Now, I’m against this for the basic reason that its sole purpose is to take a cut out of the used game market. This system punishes the customer who buys used, forcing them to pay more money than the agreed-upon asking price. This system also gives no incentive for buying new, almost as if it is simply what the consumer is supposed to do and that doing otherwise is a moral failure on the part of the consumer. The system also excludes players who may not have an internet connection, as online activation is mandatory.
JEFF: Going with your car analogy, I live in a place where most of the dealerships are affiliated with certain car brands, such as Ford, GM, and Toyota. Now, in a similar situation with the current story that Microsoft is going by, they say that they’ll partner up with traditional stores like GameStop to sell used games and trade licenses in return for a cut of the profits. Would this be an okay solution to you as far as used games are concerned?
GUY: This situation only works to the benefit of GameStop. While GameStop is the biggest used game distributor (by benefit of being a nationwide chain), independent game stores and private people using services like Craigslist or Amazon would be left out, giving GameStop a bigger advantage.
JEFF: But that doesn’t seem rather capitalistic. Shouldn’t the smaller game stores as well as the Amazons of the world be able to reap the profits of a used game?
GUY: The difference would be that GameStop would be able to still sell a game by sticker price, but people without this connection would sell with a hidden (or at least not-included) fee. Unless a used game’s price significantly undercut GameStop’s price, why would a consumer choose to buy from someone else? And if the choice was made to significantly undercut GameStop’s price, private people may be able to take the cut, but independent game stores would need to cut the trade-in value of the game, making people more likely to take the game to GameStop. GameStop is nearly a monopoly, and we should be chipping that monopoly away, not adding to it.
JEFF: Would you agree that there is a difference between industries? For example, isn’t there a difference between video games and produce?
GUY: Yes, I would agree.
JEFF: Would you want to buy a used banana?
GUY: No, because a “used” banana no longer has any value. In that way, the produce industry and entertainment industries are different: once produce is used, it no longer has value. Entertainment mostly does.
JEFF: So, you seem to agree with me that each industry has different standards and practices. Shouldn’t the developers and publishers be allowed to set their own standards? After all, the secondhand market is a practice of the video game industry.

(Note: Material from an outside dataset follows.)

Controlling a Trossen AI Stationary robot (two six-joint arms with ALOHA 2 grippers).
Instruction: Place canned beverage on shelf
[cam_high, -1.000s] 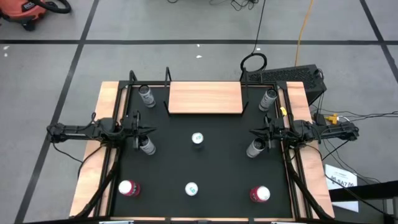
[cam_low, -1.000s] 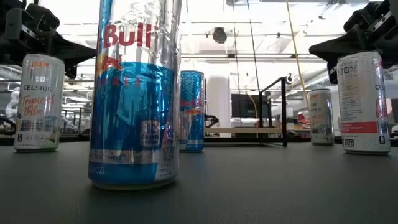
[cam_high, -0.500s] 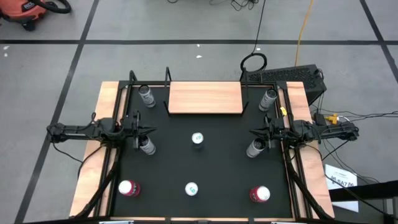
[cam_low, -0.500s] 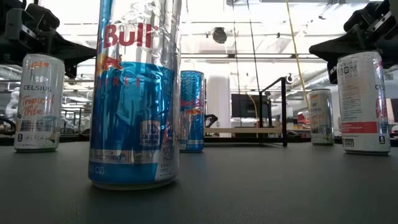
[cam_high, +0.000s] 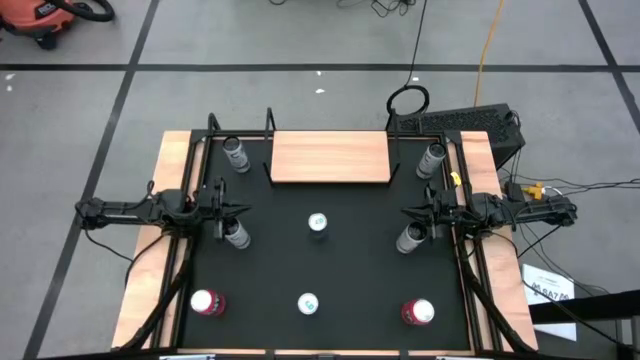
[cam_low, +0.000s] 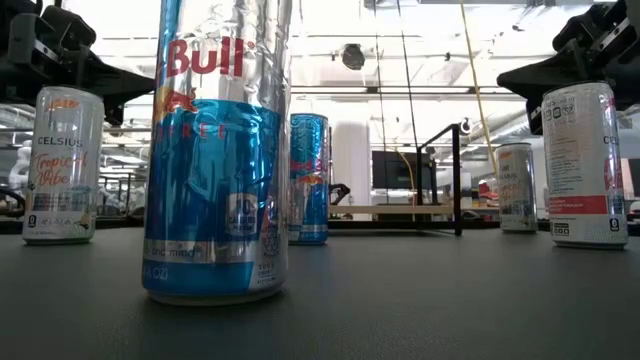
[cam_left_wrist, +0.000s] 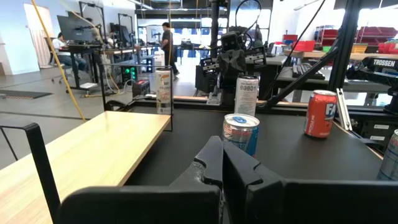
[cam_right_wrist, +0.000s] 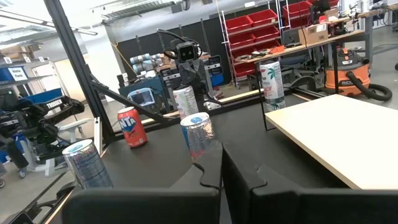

GUY: Yes, but the practices of the game industry already have some advantages. Expansion packs and downloadable content allow a game to make revenue after an initial release, even on used purchases. DVDs cannot be updated to include extended editions. A car cannot be connected to the Internet for paid updates (at least, not yet). Because games have become so tied to the Internet, new methods of receiving money are available to games that are not available to other industries.